ABSTRACT

One of the greatest symbols of the Portuguese Carnation Revolution, along with the carnation itself (placed in rifle muzzles and on uniforms of soldiers during the relatively peaceful coup), is a song. ‘Grândola, Vila Morena’ (Grândola, Swarthy Town), by José Afonso, was used as the signal for the troops to advance on 25 April 1974, and not only to topple the 48-year-old authoritarian regime of the Estado novo (new State), a late survivor of the wave of fascisms in the period between the two great wars in Europe; this political development also brought to an end the three-front colonial war the Portuguese had been fighting in Africa since the early 1960s. The song did not just trigger the Revolution symbolically. Right after the coup, ‘Grândola’ became ubiquitous as part of the ‘soundtrack’ to the revolutionary process that lasted until the end of 1975, when a counterrevolution paved the way for parliamentary democracy.
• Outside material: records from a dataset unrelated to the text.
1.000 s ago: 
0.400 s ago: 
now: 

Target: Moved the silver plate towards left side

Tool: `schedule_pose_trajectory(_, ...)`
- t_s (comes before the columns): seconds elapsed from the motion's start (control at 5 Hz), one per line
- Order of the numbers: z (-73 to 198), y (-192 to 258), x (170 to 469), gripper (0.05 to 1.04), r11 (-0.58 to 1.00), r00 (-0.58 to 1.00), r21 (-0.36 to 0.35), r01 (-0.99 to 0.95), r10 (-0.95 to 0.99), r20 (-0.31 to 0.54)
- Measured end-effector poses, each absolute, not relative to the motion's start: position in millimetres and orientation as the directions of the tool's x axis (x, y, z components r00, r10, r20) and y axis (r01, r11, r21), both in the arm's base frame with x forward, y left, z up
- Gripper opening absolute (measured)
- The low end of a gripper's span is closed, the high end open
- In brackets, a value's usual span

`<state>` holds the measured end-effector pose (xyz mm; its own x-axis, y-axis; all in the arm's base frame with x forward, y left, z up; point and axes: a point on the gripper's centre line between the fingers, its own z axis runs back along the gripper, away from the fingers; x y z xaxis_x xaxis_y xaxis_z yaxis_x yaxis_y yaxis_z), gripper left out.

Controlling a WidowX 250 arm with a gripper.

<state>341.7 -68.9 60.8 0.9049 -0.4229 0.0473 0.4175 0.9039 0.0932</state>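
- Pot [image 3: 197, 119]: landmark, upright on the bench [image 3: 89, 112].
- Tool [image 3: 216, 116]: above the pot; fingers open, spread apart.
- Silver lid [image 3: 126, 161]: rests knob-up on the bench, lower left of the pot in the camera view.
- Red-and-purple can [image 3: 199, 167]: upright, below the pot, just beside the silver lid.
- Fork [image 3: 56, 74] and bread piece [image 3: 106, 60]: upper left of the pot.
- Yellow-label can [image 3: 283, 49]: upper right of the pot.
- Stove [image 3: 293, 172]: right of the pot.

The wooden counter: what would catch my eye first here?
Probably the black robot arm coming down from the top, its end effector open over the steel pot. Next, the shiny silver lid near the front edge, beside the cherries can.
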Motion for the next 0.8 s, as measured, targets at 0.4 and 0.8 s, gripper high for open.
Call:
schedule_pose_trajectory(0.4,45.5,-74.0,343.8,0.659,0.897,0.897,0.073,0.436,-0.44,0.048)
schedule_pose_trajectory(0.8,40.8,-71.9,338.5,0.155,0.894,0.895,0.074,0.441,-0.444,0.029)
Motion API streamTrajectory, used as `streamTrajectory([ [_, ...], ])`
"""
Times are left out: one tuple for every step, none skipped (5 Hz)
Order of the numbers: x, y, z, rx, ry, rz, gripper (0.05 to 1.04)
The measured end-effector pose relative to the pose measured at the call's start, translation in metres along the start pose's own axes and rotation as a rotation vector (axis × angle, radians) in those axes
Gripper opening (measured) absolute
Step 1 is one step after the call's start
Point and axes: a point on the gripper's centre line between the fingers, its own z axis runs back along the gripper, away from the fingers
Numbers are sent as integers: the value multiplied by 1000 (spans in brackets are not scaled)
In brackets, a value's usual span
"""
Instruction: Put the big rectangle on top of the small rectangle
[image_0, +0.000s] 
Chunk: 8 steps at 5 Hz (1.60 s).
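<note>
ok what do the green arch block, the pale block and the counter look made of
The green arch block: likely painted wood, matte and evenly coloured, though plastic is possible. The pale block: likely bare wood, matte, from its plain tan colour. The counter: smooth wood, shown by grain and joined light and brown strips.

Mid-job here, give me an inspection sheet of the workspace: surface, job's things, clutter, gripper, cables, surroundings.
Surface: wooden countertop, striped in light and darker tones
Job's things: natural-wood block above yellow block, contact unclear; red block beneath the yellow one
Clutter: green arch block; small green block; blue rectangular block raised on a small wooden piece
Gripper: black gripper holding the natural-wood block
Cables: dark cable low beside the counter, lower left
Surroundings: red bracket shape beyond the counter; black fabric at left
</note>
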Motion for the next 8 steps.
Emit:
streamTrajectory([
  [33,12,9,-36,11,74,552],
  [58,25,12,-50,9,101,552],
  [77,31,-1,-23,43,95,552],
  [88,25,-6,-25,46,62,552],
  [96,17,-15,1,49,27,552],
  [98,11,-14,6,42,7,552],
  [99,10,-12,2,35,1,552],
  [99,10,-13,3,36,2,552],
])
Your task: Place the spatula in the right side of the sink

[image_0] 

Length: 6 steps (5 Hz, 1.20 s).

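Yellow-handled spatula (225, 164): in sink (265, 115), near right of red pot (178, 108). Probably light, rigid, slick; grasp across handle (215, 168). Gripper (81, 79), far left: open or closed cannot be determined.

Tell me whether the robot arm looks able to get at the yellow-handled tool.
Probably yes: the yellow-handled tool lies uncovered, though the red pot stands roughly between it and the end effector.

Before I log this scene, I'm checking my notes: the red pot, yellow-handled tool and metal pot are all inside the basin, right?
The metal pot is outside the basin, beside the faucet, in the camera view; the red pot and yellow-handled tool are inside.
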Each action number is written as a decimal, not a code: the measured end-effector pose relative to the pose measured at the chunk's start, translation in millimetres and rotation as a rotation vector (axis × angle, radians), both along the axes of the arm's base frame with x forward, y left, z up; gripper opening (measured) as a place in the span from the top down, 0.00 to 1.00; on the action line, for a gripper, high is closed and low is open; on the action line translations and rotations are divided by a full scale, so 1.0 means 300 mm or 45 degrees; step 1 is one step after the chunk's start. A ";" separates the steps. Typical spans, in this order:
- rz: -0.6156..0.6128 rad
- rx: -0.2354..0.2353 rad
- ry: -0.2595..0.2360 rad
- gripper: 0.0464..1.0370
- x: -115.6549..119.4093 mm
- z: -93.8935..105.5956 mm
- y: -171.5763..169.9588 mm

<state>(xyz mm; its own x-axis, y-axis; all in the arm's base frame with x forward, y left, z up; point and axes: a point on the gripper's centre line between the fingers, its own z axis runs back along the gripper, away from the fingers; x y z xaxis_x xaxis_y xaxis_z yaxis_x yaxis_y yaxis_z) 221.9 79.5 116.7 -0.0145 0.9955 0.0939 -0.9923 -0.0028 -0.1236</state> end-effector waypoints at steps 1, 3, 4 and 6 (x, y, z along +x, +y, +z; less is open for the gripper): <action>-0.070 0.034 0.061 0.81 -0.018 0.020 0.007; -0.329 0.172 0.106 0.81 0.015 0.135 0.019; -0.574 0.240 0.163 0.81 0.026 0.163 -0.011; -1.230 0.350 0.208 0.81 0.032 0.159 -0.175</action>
This process was marked by the left-wing radicalization of the army and the emergence of a vast grassroots movement challenging private property and capitalism (Ramos Pinto, 2013). And yet, Afonso’s song’s historical role was more substantial than that of simple accompaniment: the choice to broadcast a banned song suggests that, in spite of censorship, ‘Grândola’ was recognizable as part of the subversive political culture that had led to the Revolution in the first place. The song was thus ‘acting’ historically even before 1974, in the context of an intense renewal of Portuguese music and politics that had been under way since the early 1960s.